Only the pictures are to be dropped, and the rest of the data should be copied exactly.

___ RECORDED DATA

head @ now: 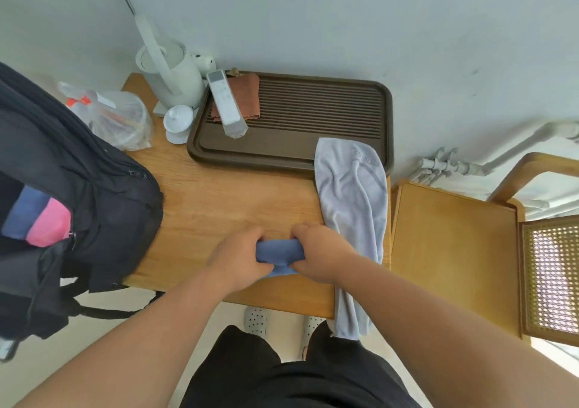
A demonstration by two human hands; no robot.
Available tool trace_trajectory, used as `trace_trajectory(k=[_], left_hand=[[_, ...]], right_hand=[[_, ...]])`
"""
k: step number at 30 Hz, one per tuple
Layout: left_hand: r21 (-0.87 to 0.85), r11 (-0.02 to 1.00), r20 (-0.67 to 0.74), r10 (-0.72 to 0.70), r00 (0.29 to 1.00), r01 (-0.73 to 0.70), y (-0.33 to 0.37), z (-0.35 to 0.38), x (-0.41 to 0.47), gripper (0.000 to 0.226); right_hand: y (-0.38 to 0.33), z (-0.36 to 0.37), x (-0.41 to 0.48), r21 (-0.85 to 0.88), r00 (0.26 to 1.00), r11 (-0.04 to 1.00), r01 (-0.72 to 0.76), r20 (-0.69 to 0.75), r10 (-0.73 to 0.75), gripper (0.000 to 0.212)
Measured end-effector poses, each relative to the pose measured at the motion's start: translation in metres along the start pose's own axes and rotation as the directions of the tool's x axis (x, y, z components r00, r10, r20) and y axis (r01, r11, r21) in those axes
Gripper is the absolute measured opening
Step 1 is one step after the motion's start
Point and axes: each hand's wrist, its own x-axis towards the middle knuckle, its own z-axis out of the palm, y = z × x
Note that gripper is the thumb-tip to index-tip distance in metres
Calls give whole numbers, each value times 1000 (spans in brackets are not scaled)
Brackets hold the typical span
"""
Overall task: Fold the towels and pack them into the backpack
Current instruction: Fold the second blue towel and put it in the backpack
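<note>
A small blue towel (279, 252) is bunched into a tight roll above the wooden table (219, 201). My left hand (238, 255) grips its left end and my right hand (322, 251) grips its right end, fingers curled round the cloth. A long pale grey towel (354, 207) lies unfolded along the table's right side and hangs over the front edge. The black backpack (103, 207) stands open at the left, with a blue towel (25, 213) and a pink towel (50, 226) showing inside.
A brown slatted tray (313, 110) at the back holds a white remote (227, 104) and an orange cloth (247, 94). A white kettle (172, 75), a lidded cup (178, 122) and a plastic bag (119, 119) stand at back left. A wooden chair (451, 251) sits to the right.
</note>
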Motion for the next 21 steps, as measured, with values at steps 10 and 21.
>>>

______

=== SOLUTION FOR THIS PROBLEM ===
head @ now: 
A demonstration by two human hands; no robot.
Available tool trace_trajectory, used as `trace_trajectory(k=[_], left_hand=[[_, ...]], right_hand=[[_, ...]])`
"""
k: step number at 30 Hz, one per tuple
Layout: left_hand: r21 (-0.87 to 0.85), r11 (-0.02 to 1.00), r20 (-0.67 to 0.74), r10 (-0.72 to 0.70), r00 (0.29 to 1.00), r01 (-0.73 to 0.70), y (-0.33 to 0.37), z (-0.35 to 0.38), x (-0.41 to 0.47), gripper (0.000 to 0.226); right_hand: y (-0.38 to 0.33), z (-0.36 to 0.37), x (-0.41 to 0.48), r21 (-0.85 to 0.88), r00 (0.26 to 1.00), r11 (-0.04 to 1.00), r01 (-0.72 to 0.76), r20 (-0.69 to 0.75), r10 (-0.73 to 0.75), gripper (0.000 to 0.212)
Measured end-effector poses, each relative to the pose measured at the motion's start: translation in metres along the start pose's own axes and rotation as the directions of the tool's x axis (x, y, z components r00, r10, r20) and y axis (r01, r11, r21) in those axes
Gripper is the absolute measured opening
Step 1 is one step after the motion's start
Point and axes: each hand's wrist, its own x-axis towards the middle knuckle, its own z-axis out of the palm, y = z × x
Note that gripper is the thumb-tip to index-tip distance in metres
Calls give whole numbers, each value times 1000 (spans in brackets are not scaled)
Brackets hold the typical span
"""
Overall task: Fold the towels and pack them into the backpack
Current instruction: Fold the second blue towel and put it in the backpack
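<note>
A small blue towel (279, 252) is bunched into a tight roll above the wooden table (219, 201). My left hand (238, 255) grips its left end and my right hand (322, 251) grips its right end, fingers curled round the cloth. A long pale grey towel (354, 207) lies unfolded along the table's right side and hangs over the front edge. The black backpack (103, 207) stands open at the left, with a blue towel (25, 213) and a pink towel (50, 226) showing inside.
A brown slatted tray (313, 110) at the back holds a white remote (227, 104) and an orange cloth (247, 94). A white kettle (172, 75), a lidded cup (178, 122) and a plastic bag (119, 119) stand at back left. A wooden chair (451, 251) sits to the right.
</note>
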Motion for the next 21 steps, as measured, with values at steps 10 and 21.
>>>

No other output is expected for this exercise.